Methodology · Playground · Last updated 2026-04-20
How Hallucination Detector works
How the Hallucination Detector tool actually works — assumptions, algorithms, limitations.
Scope
This tool detects numeric-class hallucinations in an LLM's extraction of a source document. Numbers are the highest-value class to catch in financial settings — fabricated revenue, invented period dates, made-up growth rates, and invented percentages cause directly actionable bad decisions.
Prose-level fabrication (an LLM inventing a risk factor that isn't in the document, or fabricating a narrative attribution) is not detected. A future iteration will layer an embedding-based grounding pass on top of this numeric check.

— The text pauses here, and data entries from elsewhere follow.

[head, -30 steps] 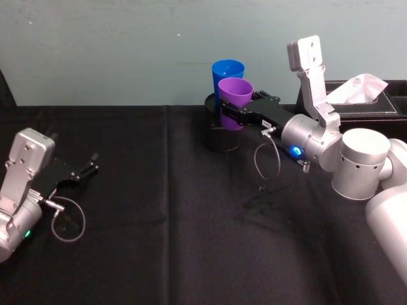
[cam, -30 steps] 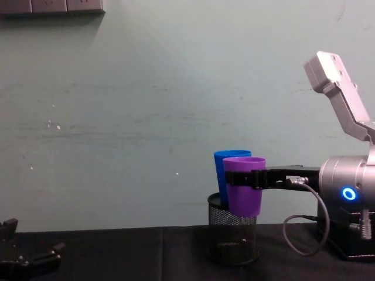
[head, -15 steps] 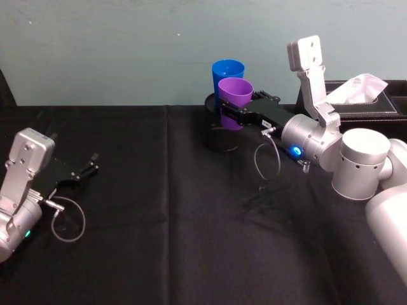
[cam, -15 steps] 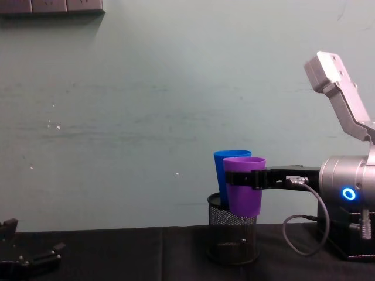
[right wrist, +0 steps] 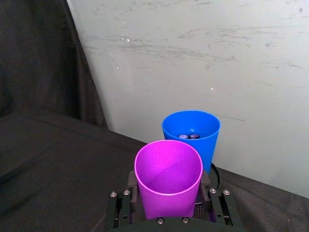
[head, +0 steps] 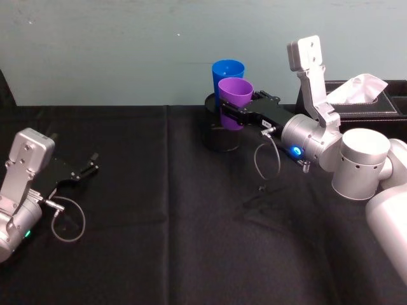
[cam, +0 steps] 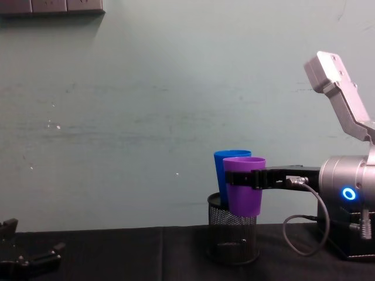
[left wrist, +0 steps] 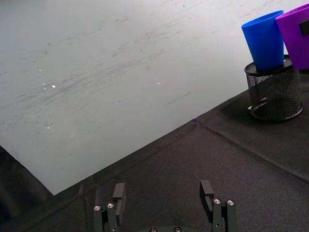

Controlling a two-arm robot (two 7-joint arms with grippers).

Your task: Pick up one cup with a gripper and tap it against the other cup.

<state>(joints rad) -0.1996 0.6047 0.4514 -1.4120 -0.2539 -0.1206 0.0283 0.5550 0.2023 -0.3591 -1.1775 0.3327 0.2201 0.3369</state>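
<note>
Near the table's [head: 159, 222] far edge, the right gripper [cam: 240, 178] is clamping the purple cup [head: 234, 95] aloft just beside the blue cup [head: 227, 70] in the holder [cam: 233, 240]; the left gripper [left wrist: 164, 193] is lying spread, well apart.

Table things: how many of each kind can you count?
Cups: 2 (purple cup, blue cup)
Mesh pen holder: 1
Tissue box: 1
Grippers: 2 (right gripper holding the purple cup; left gripper parked at the left, jaws open)
Total: 6

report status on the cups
Right gripper shut on purple cup, raised beside blue cup. Blue cup sits in mesh holder. Left gripper open, parked.
</note>
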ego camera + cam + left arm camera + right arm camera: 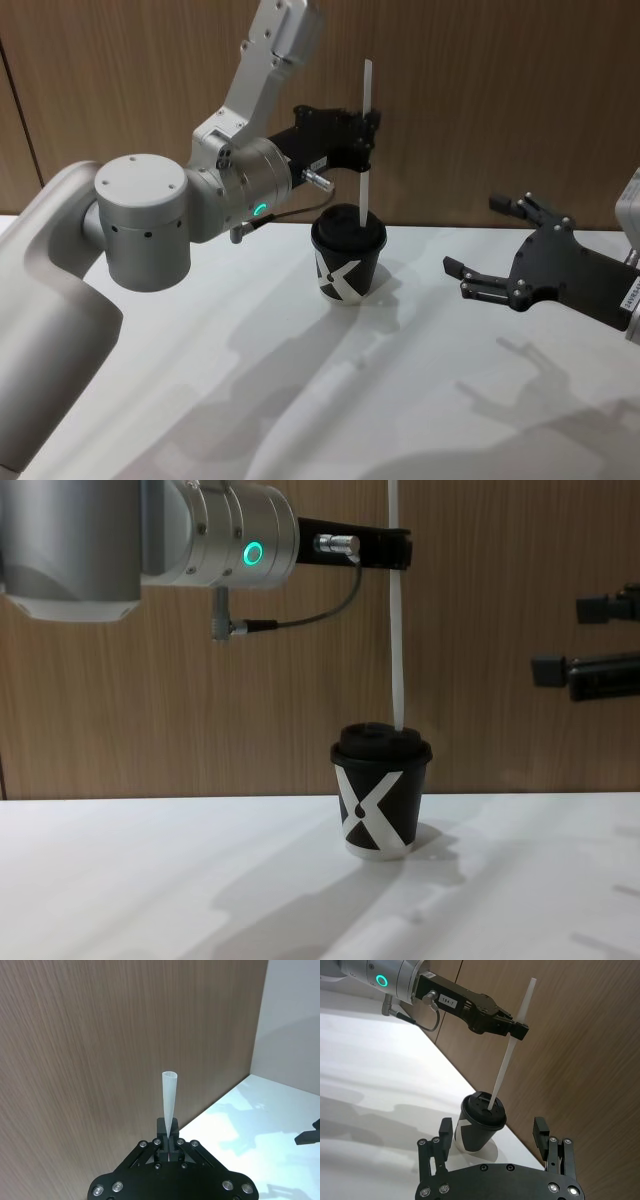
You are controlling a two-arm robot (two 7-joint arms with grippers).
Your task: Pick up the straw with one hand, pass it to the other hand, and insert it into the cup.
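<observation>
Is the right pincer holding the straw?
No. The left pincer grips the straw; the right pincer is open, empty.

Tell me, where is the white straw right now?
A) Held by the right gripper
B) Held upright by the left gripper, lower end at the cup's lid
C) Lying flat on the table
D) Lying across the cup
B: the left gripper pinches the straw upright, its lower end at the cup lid; the right gripper is open and apart.
</observation>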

Claim extraction regex layer
| Kind | Regex (illustrative) |
|---|---|
| Currency | [$€£]|USD|EUR|GBP + digit(s) + optional suffix (B/M/K/bn/million/thousand) |
| Percent | -?\d+(\.\d+)?% |
| Date | Q[1-4] YYYY | FY YYYY | YYYY-MM-DD | bare 4-digit year 20NN |
| Number | grouped (1,234) or >= 4-digit numbers |
Claims are deduplicated by (kind, normalized-value).
Grounding check
- Direct substring match. Normalized claim present verbatim in source → grounded.

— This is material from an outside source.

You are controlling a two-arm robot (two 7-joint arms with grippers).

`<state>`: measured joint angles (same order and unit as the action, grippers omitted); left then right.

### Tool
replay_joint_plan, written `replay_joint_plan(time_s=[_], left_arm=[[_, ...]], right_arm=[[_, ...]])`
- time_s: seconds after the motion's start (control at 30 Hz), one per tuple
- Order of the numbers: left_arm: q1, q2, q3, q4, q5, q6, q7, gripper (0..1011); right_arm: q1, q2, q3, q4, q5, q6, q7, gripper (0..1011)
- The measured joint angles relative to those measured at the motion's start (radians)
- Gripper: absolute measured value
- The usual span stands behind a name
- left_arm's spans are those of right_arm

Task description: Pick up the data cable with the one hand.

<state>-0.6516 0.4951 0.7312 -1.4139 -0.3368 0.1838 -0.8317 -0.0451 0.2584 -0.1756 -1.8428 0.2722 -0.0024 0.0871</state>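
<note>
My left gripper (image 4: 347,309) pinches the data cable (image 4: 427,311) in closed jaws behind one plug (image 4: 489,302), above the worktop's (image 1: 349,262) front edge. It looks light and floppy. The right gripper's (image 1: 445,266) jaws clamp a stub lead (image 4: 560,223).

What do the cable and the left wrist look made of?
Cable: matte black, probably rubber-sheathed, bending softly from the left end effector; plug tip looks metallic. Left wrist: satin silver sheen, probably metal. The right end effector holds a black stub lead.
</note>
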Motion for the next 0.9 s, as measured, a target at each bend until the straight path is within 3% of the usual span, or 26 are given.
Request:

- Numeric proximity. For currency + number, magnitude suffixes are expanded (B → ×10⁹, M → ×10⁶, K → ×10³). Compared to every numeric token in the source. If any is within ±1% of target → grounded. Otherwise the closest value is recorded as
nearestfor user inspection. - Date fallback. Any 4-digit year substring of the claim found in the source → grounded.
Grounding score
Score = grounded_claims / total_claims × 100%. Traffic-light tones:
- ≥ 90%: green (acceptable)
- 70–89%: amber (inspect manually)
- < 70%: red (probable fabrication)
Limitations
- No prose grounding. A hallucinated causal claim without embedded numbers is invisible to this tool.
- Number unit inference is basic. "$2,847 million" vs "2.847 billion" is handled; exotic units (basis points, millis, thousands-of-thousands) may miss.
- Within-1% tolerance is a heuristic. For true equality (e.g. exact share counts) this is too loose; for approximations (e.g. rounded margins) it's fine. Override on a case-by-case basis.
- Locale. Comma thousands-separator only. European
.-thousands /,-decimal not supported yet. - Context-aware grounding. A claim can be grounded on the number but wrong on its attribution (LLM says revenue when source reports cost of goods). This tool will mark it grounded; you still need to read carefully.